───── PROVIDED ENTRIES ─────
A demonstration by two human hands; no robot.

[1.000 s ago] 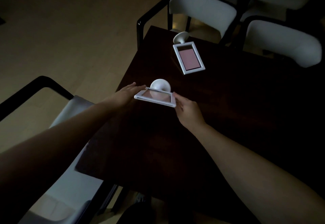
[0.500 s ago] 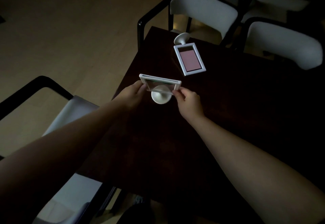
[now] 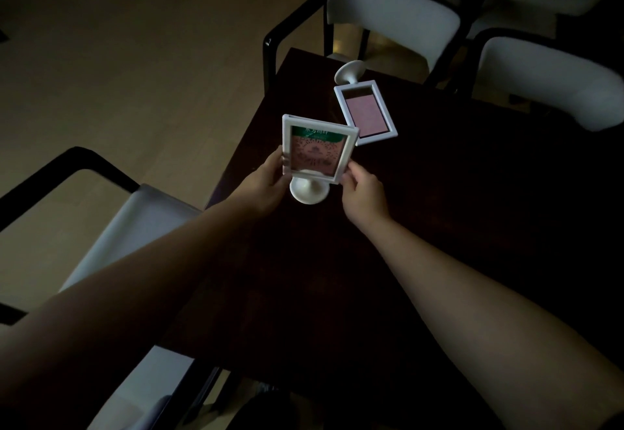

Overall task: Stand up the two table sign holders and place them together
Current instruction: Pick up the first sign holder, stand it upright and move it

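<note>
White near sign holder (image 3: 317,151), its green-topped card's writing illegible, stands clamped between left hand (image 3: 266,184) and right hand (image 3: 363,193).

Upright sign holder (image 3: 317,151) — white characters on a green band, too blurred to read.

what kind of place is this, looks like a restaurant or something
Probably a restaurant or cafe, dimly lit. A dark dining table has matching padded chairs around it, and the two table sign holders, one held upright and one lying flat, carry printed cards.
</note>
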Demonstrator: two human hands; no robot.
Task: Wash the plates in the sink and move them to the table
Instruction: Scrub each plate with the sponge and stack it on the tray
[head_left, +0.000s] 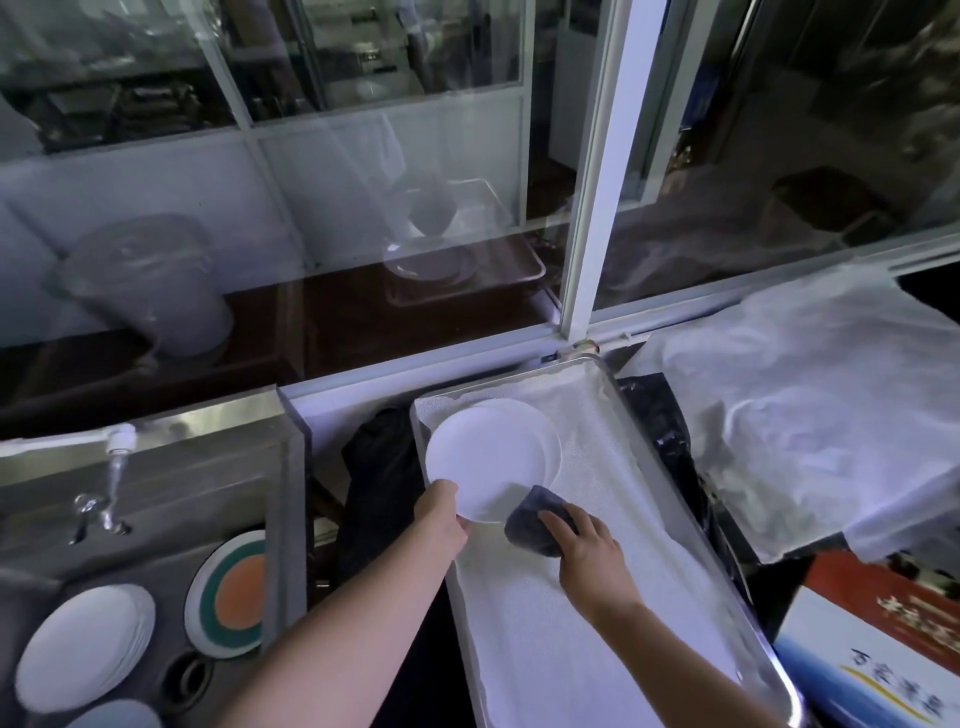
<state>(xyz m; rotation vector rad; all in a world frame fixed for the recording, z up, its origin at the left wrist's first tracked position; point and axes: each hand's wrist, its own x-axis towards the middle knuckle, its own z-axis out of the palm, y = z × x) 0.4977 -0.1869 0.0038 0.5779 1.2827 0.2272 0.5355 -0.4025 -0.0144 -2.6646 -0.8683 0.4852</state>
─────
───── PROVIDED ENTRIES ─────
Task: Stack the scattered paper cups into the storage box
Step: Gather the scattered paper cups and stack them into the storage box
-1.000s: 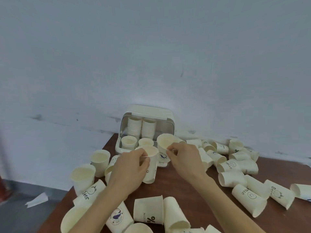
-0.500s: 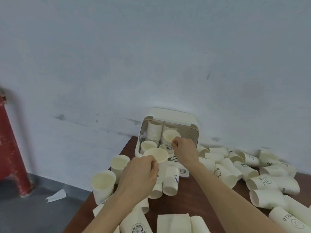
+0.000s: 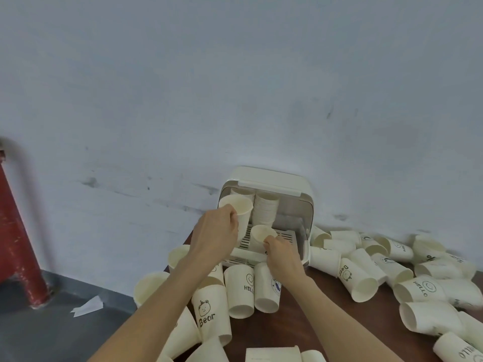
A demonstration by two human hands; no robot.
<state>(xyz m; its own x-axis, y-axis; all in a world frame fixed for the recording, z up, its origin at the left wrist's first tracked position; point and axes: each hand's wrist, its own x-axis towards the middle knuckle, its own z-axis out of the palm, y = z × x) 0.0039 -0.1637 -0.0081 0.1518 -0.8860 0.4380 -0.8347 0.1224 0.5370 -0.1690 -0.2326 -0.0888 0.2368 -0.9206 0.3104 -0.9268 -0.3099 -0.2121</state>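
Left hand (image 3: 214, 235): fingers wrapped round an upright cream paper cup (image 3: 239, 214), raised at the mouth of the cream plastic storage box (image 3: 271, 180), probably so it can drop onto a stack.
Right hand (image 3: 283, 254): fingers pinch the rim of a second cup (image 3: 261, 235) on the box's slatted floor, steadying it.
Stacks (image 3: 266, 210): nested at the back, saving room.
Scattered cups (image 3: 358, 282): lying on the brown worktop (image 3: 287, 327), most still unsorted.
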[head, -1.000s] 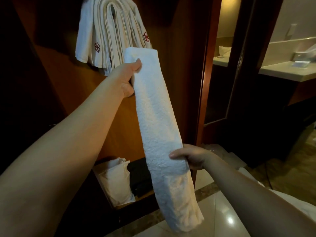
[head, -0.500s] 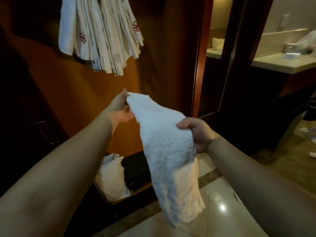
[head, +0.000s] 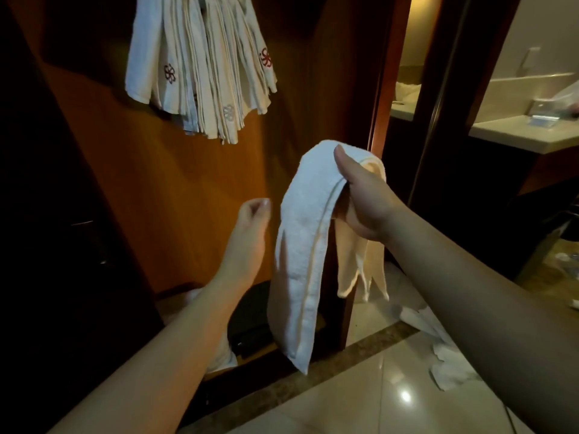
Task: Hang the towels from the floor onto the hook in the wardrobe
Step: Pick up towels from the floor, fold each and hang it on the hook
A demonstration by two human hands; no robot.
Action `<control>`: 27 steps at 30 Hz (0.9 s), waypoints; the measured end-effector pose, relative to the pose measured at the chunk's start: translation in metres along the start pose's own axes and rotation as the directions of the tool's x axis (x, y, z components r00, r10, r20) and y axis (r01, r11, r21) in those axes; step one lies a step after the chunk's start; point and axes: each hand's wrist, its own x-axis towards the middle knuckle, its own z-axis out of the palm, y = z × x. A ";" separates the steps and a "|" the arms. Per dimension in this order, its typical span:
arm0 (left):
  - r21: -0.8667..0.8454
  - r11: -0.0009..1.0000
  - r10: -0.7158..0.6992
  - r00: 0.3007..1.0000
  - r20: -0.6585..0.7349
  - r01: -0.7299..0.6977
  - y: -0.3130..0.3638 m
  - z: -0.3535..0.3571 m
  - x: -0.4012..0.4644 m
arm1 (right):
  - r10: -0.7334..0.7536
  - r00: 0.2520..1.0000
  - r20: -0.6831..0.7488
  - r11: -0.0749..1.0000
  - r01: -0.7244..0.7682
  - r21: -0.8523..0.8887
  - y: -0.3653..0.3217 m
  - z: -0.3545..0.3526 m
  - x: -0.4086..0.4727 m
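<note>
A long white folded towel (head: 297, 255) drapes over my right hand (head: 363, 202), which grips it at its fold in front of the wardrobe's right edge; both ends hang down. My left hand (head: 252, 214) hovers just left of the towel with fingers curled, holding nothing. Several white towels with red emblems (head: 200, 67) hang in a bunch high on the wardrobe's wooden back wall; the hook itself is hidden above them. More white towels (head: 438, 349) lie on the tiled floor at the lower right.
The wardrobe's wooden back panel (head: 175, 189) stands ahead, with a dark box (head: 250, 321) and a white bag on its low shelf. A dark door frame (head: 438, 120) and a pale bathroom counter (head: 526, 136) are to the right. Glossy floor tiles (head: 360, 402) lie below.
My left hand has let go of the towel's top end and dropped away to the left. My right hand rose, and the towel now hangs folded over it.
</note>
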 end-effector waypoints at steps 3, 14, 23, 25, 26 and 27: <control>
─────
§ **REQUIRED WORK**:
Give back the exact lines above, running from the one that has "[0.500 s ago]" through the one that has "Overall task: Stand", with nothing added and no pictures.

§ **FINAL ANSWER**:
[0.500 s ago] 
[now] 

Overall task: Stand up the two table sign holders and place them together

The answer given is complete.